After fine-tuning DeepSeek-V3-Base on the cold start data, the DeepSeek team applied the same 2) large-scale reinforcement learning training process as employed in DeepSeek-R1-Zero.
When reasoning-oriented RL converges, the DeepSeek team utilized the resulting checkpoint to collect 3) SFT (Supervised Fine-Tuning) data for the subsequent round. Unlike the initial cold-start data, which primarily focuses on reasoning, this stage incorporates data from other domains to enhance the model’s capabilities in writing, role-playing, and other general-purpose tasks.
To further align the model with human preferences, the DeepSeek team implemented a 4) secondary reinforcement learning stage aimed at improving the model’s helpfulness and harmlessness while simultaneously refining its reasoning capabilities.
Distillation: Empower Small Models with Reasoning Capability
To equip more efficient smaller models with reasoning capabilities like DeepSeek-R1, the DeepSeek Team directly fine-tuned open-source models like Qwen (Qwen, 2024b) and Llama (AI@Meta, 2024) using the 800k samples curated with DeepSeek-R1. Their findings indicate that this straightforward distillation method significantly enhances the reasoning abilities of smaller models.
My Comments
DeepSeek-V2 and V3 proposed and practiced a lot of optimizations and innovations like Fine-Grained Mixture-of-Experts, Multi-Head Latent Attention, Multi-Token Prediction, DualPipe, FP8 low precision training which reduced the training cost significantly and improved the model accuracy.
While the DeepSeek-R1 model is notably the first open research to validate that reasoning capabilities of LLMs can be incentivized purely through RL, without the need for SFT. This breakthrough paves the way for future advancements in this area.

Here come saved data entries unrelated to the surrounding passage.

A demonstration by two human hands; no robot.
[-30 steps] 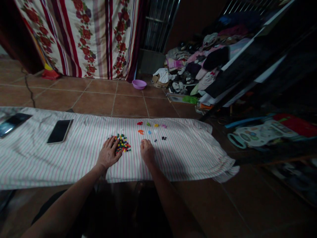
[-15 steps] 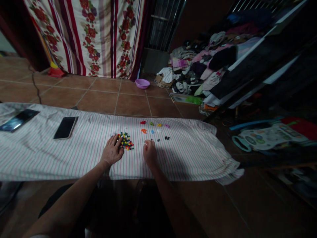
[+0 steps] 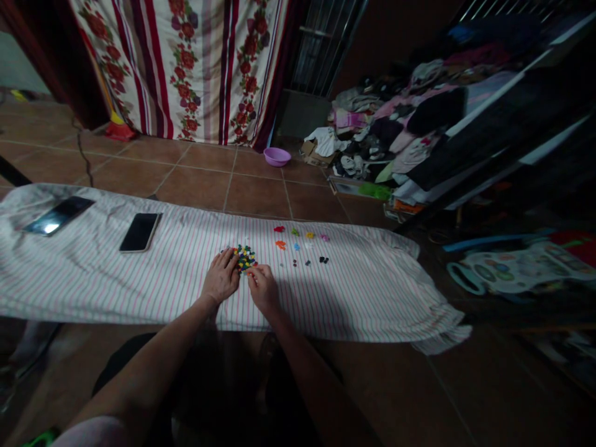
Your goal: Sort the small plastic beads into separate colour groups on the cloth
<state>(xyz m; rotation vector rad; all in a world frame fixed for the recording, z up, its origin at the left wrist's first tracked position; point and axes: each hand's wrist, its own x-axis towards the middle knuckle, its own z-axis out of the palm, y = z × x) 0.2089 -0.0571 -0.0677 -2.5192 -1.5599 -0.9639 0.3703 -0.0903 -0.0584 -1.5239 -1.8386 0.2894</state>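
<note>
A pile of small mixed-colour plastic pieces (image 3: pixel 246 255) lies on the striped cloth. My left hand (image 3: pixel 221 277) rests on the pile's left side, its fingers stretched out. At the pile's lower right edge is my right hand (image 3: pixel 263 288), fingers drawn together; whatever they pinch is too small to make out. To the right lie little single-colour groups: red pieces (image 3: pixel 278 230), green pieces (image 3: pixel 295 232), yellow pieces (image 3: pixel 310 235), pink pieces (image 3: pixel 325 237), orange pieces (image 3: pixel 280 245), blue pieces (image 3: pixel 297 247) and black pieces (image 3: pixel 324 260). A tiny grey piece (image 3: pixel 282 265) sits nearest my right hand.
Two phones, one dark (image 3: pixel 140 233) and one reflecting light (image 3: pixel 59 216), lie on the cloth (image 3: pixel 186 292) at left. Beyond it, a purple basin (image 3: pixel 277 157) stands on the tiled floor. Heaped clothes (image 3: pixel 372 124) and a toy panel (image 3: pixel 521 268) are at right.
My right hand has moved left from beside the sorted groups to the pile, leaving a tiny grey piece in view there. My left hand stays on the pile. The view has shifted slightly.
</note>
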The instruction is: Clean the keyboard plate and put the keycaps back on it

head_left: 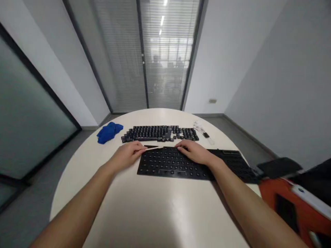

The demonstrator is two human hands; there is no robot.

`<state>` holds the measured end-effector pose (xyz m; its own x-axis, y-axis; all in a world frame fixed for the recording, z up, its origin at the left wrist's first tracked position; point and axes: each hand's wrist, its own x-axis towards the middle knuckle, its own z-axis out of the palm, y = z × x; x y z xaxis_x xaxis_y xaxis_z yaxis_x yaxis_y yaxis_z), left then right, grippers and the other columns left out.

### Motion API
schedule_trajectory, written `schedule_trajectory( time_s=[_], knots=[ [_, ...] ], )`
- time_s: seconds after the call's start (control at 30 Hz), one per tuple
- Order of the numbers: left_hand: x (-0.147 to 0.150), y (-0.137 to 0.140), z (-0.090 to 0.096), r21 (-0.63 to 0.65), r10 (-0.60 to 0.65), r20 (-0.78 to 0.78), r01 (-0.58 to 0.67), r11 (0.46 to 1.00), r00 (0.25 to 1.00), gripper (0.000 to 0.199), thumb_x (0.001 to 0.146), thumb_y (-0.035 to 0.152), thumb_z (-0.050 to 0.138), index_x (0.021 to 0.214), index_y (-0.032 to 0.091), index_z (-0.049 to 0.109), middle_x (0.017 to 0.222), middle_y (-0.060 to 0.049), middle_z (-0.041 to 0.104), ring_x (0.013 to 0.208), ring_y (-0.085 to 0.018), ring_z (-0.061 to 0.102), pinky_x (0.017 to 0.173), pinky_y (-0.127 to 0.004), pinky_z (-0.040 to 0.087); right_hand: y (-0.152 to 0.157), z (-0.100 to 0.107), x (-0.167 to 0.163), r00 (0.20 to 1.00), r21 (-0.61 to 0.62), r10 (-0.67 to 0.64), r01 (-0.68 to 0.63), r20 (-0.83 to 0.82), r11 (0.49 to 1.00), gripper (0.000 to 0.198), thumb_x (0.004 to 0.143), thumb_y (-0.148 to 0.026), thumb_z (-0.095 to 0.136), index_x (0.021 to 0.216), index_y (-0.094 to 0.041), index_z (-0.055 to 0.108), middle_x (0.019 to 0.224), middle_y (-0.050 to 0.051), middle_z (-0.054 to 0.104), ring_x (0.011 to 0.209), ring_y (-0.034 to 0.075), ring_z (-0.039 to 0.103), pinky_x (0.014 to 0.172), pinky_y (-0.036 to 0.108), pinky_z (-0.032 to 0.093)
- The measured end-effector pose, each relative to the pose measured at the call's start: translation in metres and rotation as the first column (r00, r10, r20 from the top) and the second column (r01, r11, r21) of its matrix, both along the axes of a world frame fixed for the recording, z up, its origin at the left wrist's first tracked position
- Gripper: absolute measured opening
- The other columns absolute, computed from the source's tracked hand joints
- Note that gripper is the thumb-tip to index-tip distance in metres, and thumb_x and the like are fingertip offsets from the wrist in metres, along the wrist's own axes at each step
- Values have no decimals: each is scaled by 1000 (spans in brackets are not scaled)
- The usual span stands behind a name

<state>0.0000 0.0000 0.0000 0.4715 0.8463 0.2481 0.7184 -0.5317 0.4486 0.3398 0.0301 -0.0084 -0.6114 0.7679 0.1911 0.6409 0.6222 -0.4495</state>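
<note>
Head camera view is showing both hands working at the far edge of a black keyboard base (169, 164), which is lying flat on a round white table (124, 206). The left hand (133, 151) is pinching a thin pale stick (154, 148) between thumb and fingers at the base's far left corner. The stick is pointing right, crossing the far edge of the base. The right hand (192, 151) is resting over the far edge, right of the stick's tip, with its fingers bent; whether it is gripping the base cannot be told. The base is extending toward the near side from both hands, exposing rows of small key posts.

The right hand and forearm are covering part of the base's right portion. A black slatted panel (232, 162) is appearing right of that forearm; its join to the base, if any, is being hidden. Rows of loose keycaps (150, 132) are lying beyond the base, their legends too small to read. A blue cloth (110, 132) is lying far left. A clear object with a black part (206, 135) is lying far right, its form unclear. An orange item (278, 196) at the right is blurring.
</note>
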Motion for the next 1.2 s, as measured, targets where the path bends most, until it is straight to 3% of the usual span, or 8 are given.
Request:
schedule_trajectory(
  time_s=[0.57,0.9,1.2],
  knots=[
    [-17,5,-3,12,221,-55,-220,975,974,28,92,41,54,97,26,77,103,-3,73,87,-21,66,73,-30,48,0,2,-1,1000,-14,-6,5,-23,1000,26,100,-27,49,111,-19,70,111,10,72,102,24,66,94,40,51],
    [-24,8,-7,9,239,-36,-239,971,970,30,93,43,54,98,26,77,103,-3,72,83,-21,65,74,-31,48,0,2,-2,1000,-15,-6,5,-27,1000,26,100,-28,49,111,-19,70,111,9,72,103,24,66,94,40,51],
    [-17,7,-10,-14,166,-6,-166,986,986,31,97,44,51,104,27,77,106,-4,71,85,-20,65,75,-30,48,-1,1,-1,1000,-17,-15,15,-25,1000,26,100,-29,49,111,-20,70,109,10,73,101,24,66,93,40,51]
  ],
)
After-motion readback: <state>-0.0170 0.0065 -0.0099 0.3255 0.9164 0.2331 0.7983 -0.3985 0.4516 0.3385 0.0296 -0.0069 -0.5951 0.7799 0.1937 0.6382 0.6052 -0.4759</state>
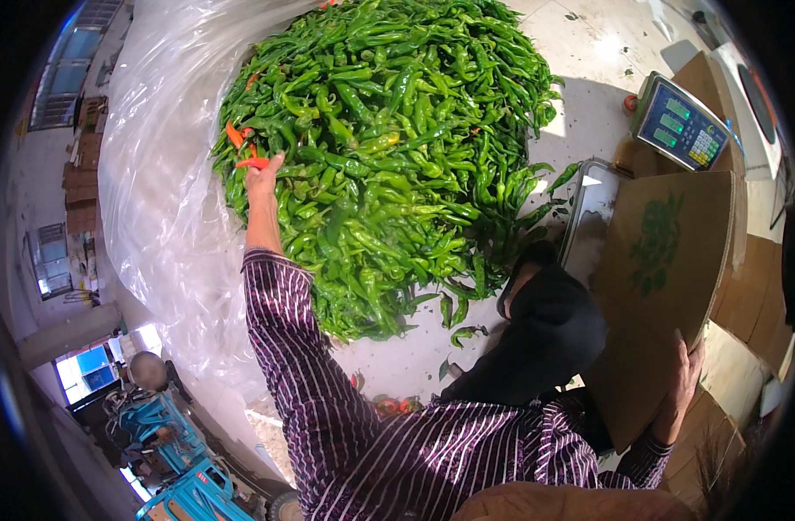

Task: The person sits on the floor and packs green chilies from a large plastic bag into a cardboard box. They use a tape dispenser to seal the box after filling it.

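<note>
A large heap of green peppers (397, 143) covers the floor before me. At the heap's left side my left hand (263, 182) holds a red pepper (251, 163) at its fingertips. Other red peppers (235, 135) lie just beyond it on the heap. On the right, my right hand (687, 365) grips the edge of a cardboard box (677, 241) that bears a green print; part of that hand is hidden behind the cardboard.
Clear plastic sheeting (170, 195) borders the heap on the left. A digital scale (684, 122) stands at the upper right, near a metal tray (589, 215). My dark-clad leg (547, 325) lies between heap and box. Blue machinery or a vehicle (183, 469) is at lower left.
</note>
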Available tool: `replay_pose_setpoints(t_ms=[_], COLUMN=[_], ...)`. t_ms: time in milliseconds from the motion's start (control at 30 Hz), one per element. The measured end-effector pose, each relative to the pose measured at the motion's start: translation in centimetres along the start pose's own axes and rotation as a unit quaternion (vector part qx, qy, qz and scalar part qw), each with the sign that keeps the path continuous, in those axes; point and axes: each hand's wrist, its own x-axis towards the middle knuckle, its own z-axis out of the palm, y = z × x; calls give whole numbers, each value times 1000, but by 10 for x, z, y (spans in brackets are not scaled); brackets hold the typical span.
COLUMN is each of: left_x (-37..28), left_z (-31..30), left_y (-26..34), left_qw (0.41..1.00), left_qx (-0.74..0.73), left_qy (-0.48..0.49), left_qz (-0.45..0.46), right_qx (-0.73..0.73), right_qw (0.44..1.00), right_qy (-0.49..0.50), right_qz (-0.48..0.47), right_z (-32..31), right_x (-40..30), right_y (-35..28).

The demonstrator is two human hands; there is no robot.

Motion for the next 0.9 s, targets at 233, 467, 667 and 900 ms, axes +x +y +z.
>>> replay_pose_setpoints(t_ms=[233,467,667,900], left_x=[-93,-233,-416,-376], left_z=[-7,-25,-37,-14], left_y=[34,23,-170,-120], left_qw=[980,922,542,869], left_qx=[54,187,427,244], left_qy=[-1,-131,-723,-414], left_qz=[192,314,30,117], right_qx=[74,26,79,-16], right_qw=[991,998,995,999], right_qy=[60,39,2,-21], right_qz=[97,37,56,-18], right_z=[8,9,6,2], right_x=[-3,1,10,12], right_y=[-64,-44,-32,8])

In the training dataset’s perspective, garbage in, garbage out. High quality training dataset is crucial for training a high quality model. But getting high quality training dataset is costly, Scale AI is a company that provide high quality training dataset for other AI giant. As far as I know, Scale AI is still relay on a large amount of human labors to generate annotated training dataset. How to generate high quality training dataset effectively and efficiently always is an valueble researching topic for AI. During the training of DeepSeek-R1, the DeepSeek team also mentioned they expanded their fine-tuning dataset through the RL model itself.